-- GIVEN RECORDS follows --

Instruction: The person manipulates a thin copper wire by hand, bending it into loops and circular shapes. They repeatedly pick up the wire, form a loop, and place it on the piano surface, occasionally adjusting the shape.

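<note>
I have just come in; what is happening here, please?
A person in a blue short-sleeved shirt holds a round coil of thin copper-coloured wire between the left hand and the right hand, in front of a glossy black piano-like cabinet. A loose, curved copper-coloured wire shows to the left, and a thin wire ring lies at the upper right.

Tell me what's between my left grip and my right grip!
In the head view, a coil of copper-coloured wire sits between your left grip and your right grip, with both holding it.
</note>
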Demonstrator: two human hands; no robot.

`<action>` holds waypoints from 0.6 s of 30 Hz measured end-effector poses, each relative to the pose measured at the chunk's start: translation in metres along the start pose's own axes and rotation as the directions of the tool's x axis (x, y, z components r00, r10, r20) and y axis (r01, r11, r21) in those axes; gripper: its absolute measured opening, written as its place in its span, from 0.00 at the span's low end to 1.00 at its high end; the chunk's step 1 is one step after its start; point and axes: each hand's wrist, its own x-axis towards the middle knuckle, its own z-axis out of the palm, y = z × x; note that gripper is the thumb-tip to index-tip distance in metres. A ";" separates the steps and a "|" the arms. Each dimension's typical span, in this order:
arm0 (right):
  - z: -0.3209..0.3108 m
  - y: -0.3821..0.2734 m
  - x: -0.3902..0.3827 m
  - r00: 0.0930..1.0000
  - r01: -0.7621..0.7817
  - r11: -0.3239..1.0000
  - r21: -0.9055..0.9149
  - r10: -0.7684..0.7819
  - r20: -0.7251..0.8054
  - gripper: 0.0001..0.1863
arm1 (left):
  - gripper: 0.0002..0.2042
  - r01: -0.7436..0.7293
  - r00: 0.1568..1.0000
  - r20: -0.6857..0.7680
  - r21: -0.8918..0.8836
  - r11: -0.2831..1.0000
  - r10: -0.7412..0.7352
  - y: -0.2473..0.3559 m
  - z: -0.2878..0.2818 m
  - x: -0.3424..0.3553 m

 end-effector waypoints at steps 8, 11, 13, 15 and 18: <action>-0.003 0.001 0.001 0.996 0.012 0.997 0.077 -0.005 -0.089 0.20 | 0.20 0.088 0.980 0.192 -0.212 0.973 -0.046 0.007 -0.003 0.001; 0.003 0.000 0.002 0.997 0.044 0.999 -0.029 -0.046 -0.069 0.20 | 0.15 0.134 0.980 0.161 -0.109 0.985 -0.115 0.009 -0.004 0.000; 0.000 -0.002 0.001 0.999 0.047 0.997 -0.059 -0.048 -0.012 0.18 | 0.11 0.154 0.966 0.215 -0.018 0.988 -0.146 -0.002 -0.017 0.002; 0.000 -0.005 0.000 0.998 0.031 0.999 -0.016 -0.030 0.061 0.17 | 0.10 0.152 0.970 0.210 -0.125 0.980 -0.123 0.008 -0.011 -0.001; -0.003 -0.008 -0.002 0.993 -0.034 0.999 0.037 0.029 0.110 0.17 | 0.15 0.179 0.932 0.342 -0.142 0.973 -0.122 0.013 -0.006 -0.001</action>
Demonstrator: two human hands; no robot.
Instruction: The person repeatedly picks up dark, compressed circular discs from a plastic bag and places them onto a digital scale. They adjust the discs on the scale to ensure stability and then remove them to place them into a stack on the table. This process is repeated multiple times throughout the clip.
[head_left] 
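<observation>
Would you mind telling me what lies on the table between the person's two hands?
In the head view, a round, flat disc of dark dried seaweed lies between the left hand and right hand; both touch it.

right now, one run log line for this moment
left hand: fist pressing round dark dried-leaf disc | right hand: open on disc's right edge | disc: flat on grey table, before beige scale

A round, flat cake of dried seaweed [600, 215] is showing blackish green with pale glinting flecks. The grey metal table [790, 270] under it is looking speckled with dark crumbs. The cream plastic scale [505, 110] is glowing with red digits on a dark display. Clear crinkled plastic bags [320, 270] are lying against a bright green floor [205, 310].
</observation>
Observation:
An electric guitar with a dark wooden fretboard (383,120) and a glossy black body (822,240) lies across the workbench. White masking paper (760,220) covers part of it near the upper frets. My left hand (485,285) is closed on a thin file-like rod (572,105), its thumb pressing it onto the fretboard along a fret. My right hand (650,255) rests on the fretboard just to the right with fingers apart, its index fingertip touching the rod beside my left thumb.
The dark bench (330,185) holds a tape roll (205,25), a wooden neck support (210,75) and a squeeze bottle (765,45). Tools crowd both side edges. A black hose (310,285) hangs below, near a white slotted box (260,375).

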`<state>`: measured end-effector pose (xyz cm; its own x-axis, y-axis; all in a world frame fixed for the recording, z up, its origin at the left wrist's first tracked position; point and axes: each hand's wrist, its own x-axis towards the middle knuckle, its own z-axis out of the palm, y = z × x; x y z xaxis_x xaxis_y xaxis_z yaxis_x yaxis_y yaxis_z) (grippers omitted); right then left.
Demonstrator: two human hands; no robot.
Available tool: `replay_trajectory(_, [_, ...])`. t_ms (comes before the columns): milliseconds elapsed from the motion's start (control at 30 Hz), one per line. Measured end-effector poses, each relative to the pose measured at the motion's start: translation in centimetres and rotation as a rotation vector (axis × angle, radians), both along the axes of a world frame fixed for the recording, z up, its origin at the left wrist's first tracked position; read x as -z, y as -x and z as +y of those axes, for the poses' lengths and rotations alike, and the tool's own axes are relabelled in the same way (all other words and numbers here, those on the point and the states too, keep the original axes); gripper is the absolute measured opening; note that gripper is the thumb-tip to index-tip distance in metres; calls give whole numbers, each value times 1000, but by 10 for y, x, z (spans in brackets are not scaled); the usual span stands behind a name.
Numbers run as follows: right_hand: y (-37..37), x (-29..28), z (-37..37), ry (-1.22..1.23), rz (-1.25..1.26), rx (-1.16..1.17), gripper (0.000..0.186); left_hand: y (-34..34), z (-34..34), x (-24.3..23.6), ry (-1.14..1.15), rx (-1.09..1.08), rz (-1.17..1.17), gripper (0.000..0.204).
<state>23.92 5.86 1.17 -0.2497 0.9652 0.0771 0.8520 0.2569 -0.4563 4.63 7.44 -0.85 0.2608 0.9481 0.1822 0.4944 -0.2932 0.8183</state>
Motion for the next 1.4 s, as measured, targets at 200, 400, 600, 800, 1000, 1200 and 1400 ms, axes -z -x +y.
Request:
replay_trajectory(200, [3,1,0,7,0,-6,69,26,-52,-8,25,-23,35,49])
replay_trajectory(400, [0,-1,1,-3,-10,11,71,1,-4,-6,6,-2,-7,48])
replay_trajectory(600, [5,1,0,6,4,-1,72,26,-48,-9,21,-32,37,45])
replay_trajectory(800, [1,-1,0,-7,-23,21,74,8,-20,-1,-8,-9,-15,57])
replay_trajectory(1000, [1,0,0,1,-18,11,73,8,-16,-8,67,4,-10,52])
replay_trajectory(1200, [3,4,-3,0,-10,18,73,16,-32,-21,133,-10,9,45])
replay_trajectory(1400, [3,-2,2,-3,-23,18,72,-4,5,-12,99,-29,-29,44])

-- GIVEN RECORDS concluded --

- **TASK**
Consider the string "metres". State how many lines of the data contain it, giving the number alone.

- **ANSWER FOR THIS EXERCISE**
2